** TASK **
In the listing that follows, find the line with "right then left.", then copy exactly from it through the line with "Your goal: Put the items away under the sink", leaving out every picture.

** PROVIDED MATERIAL **
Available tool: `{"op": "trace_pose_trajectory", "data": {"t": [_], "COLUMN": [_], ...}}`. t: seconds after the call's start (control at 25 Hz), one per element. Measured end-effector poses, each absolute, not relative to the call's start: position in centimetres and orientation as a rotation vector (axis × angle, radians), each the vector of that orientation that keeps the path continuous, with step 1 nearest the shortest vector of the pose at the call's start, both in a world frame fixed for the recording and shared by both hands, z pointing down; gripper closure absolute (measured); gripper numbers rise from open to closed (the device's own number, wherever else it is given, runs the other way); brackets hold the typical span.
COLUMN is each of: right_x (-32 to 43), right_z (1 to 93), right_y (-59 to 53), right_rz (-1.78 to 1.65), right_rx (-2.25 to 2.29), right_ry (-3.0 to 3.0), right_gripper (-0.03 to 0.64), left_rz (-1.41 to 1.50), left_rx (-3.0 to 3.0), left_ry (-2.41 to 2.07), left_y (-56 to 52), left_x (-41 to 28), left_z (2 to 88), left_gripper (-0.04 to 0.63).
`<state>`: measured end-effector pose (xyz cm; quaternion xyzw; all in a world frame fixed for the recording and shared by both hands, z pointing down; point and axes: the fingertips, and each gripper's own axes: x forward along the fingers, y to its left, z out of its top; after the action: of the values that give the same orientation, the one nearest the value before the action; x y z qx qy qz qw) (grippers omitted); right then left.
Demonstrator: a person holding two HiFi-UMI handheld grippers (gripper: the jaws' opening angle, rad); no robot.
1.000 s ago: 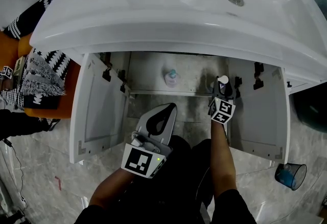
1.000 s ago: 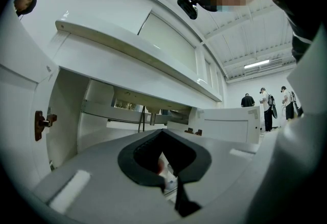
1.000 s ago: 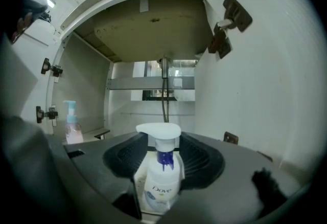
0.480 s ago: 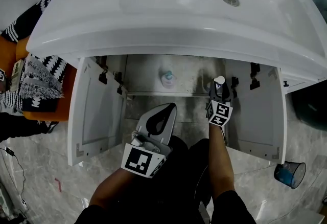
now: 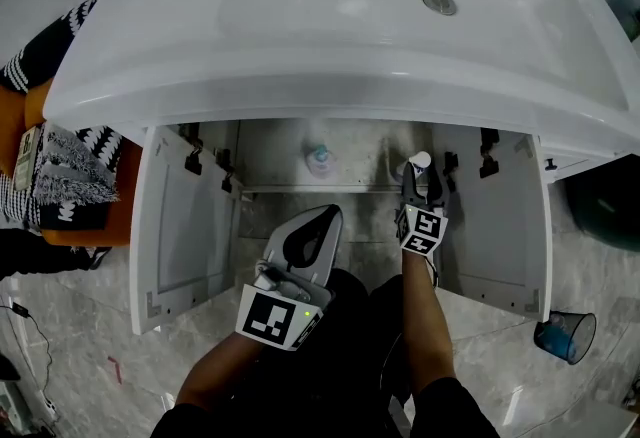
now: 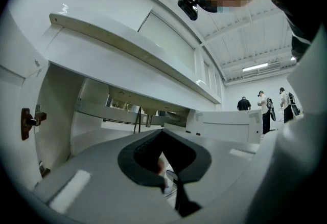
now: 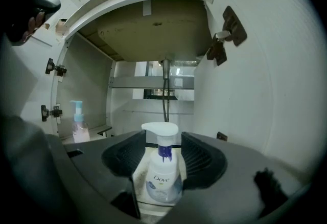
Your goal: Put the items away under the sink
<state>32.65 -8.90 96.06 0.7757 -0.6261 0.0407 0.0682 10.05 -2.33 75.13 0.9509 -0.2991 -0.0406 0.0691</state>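
A white Dove pump bottle (image 7: 162, 173) stands upright on the cabinet floor at the right, its pump head (image 5: 420, 162) showing under the sink's edge. My right gripper (image 7: 163, 159) reaches into the cabinet (image 5: 420, 178) around it. Its jaws have just been opening and stand open, with the bottle between them and small gaps at the pads. A second bottle with a blue pump (image 5: 318, 158) stands further left at the back (image 7: 77, 120). My left gripper (image 5: 335, 213) hangs outside the cabinet over the person's lap, shut on nothing (image 6: 163, 133).
The white sink basin (image 5: 330, 26) overhangs the cabinet. Both doors stand wide open, left (image 5: 185, 216) and right (image 5: 495, 226). A drain pipe (image 7: 164, 90) runs down the back. A blue cup (image 5: 565, 336) sits on the floor at right, black-and-white cloth (image 5: 60, 166) at left.
The head view has drifted, so the sink and cabinet sit slightly further left in the picture. Both grippers keep their places; the bottle stays upright between the right jaws.
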Motion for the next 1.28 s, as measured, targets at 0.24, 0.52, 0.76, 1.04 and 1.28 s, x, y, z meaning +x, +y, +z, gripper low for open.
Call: {"op": "trace_pose_trajectory", "data": {"t": [0.24, 0.52, 0.76, 1.04, 1.28], "right_x": [32.4, 31.3, 28.9, 28.0, 26.7], "right_z": [95.9, 94.8, 92.2, 87.8, 82.1], "right_y": [-7.6, -6.0, -3.2, -0.4, 1.7], "right_rz": [0.205, 0.358, 0.507, 0.669, 0.751], "right_rx": [2.323, 2.258, 2.183, 2.129, 2.096], "right_ry": [-1.872, -1.882, -1.885, -1.833, -1.800], "right_gripper": [0.394, 0.408, 0.566, 0.600, 0.601], "left_rz": [-0.100, -0.063, -0.018, 0.064, 0.076], "left_rx": [2.848, 2.802, 2.749, 2.740, 2.731], "left_ry": [-0.901, -0.905, -0.939, -0.945, -0.984], "left_y": [-2.4, -2.0, -0.8, 0.1, 0.7], "left_x": [10.8, 11.6, 11.2, 11.5, 10.8], "left_z": [74.6, 70.6, 65.6, 58.5, 50.6], "left_gripper": [0.588, 0.588, 0.588, 0.588, 0.588]}}
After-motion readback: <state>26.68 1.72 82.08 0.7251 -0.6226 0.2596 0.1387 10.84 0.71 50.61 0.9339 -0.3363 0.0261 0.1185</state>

** WRITTEN SOLUTION **
`<state>`: measured end-effector pose (xyz cm; quaternion xyzw; all in a world frame fixed for the recording and shared by both hands, z pointing down; point and axes: the fingertips, and each gripper's own axes: x forward along the fingers, y to its left, z out of its top; after the action: of the values that give the same orientation, the one nearest the value before the action; x y z qx qy qz qw) (grippers omitted); right then left.
Demonstrator: a person holding two HiFi-UMI handheld grippers (gripper: the jaws' opening angle, rad); no robot.
1.000 s ago: 
1.000 s ago: 
1.000 s ago: 
0.480 s ago: 
now: 
now: 
now: 
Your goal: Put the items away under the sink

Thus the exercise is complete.